AIM OF THE EXERCISE: Return the listing below exactly. Leave its pictures out.

EXERCISE DATA:
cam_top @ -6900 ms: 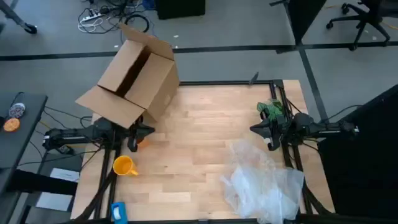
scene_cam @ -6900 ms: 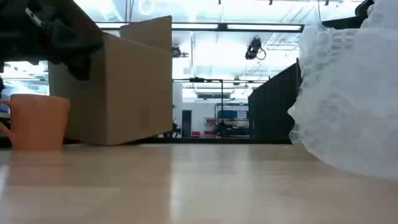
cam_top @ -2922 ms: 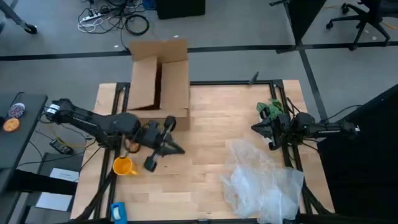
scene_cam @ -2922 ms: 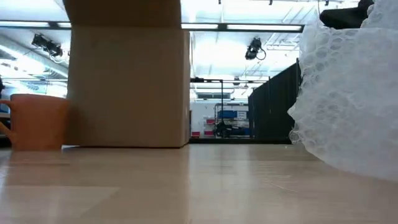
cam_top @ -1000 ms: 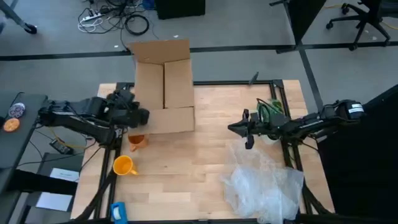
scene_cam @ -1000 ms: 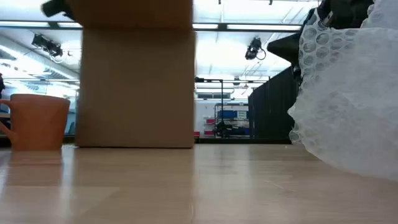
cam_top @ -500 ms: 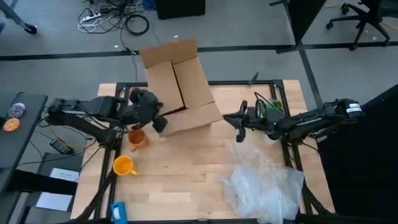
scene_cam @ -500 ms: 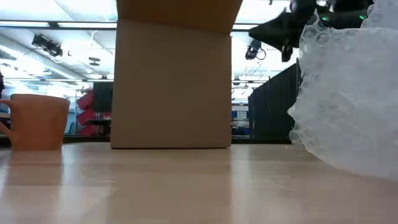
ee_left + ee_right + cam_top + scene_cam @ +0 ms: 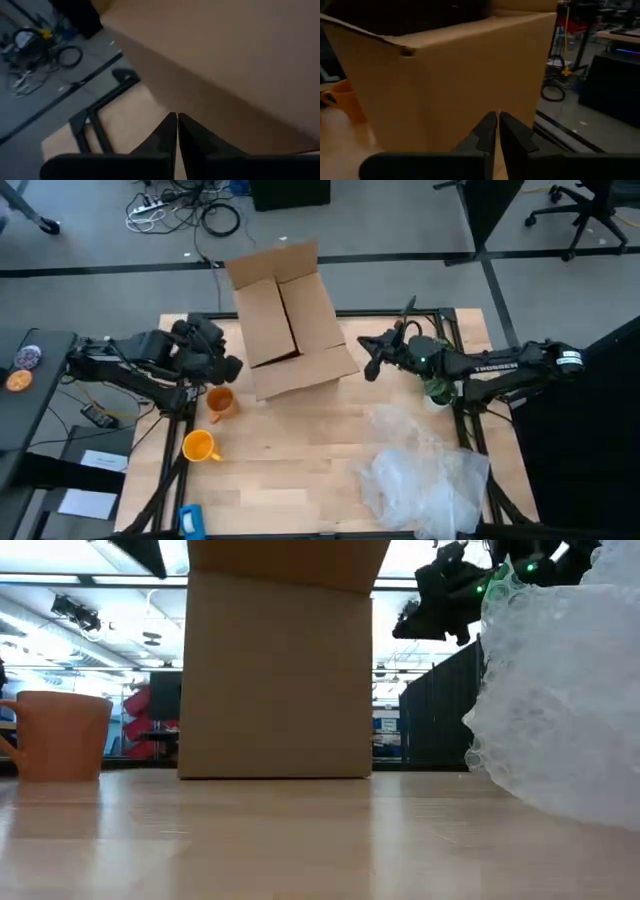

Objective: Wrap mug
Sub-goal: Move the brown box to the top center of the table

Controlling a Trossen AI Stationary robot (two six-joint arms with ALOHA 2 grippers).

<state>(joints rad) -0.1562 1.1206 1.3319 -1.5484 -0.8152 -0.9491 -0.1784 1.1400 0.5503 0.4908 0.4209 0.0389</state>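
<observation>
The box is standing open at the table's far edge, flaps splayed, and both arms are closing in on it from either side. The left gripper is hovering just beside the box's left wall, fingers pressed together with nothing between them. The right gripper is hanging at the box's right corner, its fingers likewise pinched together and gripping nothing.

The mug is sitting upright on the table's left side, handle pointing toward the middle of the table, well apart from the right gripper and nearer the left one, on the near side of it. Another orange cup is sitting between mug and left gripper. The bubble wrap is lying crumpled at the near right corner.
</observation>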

ANSWER BOX:
cam_top @ -6900 ms: 
scene_cam @ -6900 ms: 
cam_top @ -2922 ms: 
scene_cam @ -2922 ms: 
cam_top @ -1000 ms: 
scene_cam @ -1000 ms: 
cam_top @ -500 ms: 
scene_cam @ -500 ms: 
ee_left + ee_right + cam_top + scene_cam @ +0 ms: 

Objective: Wrap mug
Sub-goal: Move the brown box to the top center of the table

Controlling a Trossen AI Stationary robot (two six-joint arms with ALOHA 2 grippers).

<state>(joints rad) -0.1562 1.1206 1.3319 -1.5484 -0.8152 -0.9491 -0.1784 1.1400 0.5503 0.4908 0.4209 0.0389</state>
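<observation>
The box is standing open at the table's far edge, flaps splayed, and both arms are closing in on it from either side. The left gripper is hovering just beside the box's left wall, fingers pressed together with nothing between them. The right gripper is hanging at the box's right corner, its fingers likewise pinched together and gripping nothing.

The mug is sitting upright on the table's left side, handle pointing toward the middle of the table, well apart from the right gripper and nearer the left one, on the near side of it. Another orange cup is sitting between mug and left gripper. The bubble wrap is lying crumpled at the near right corner.
</observation>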

No further output remains.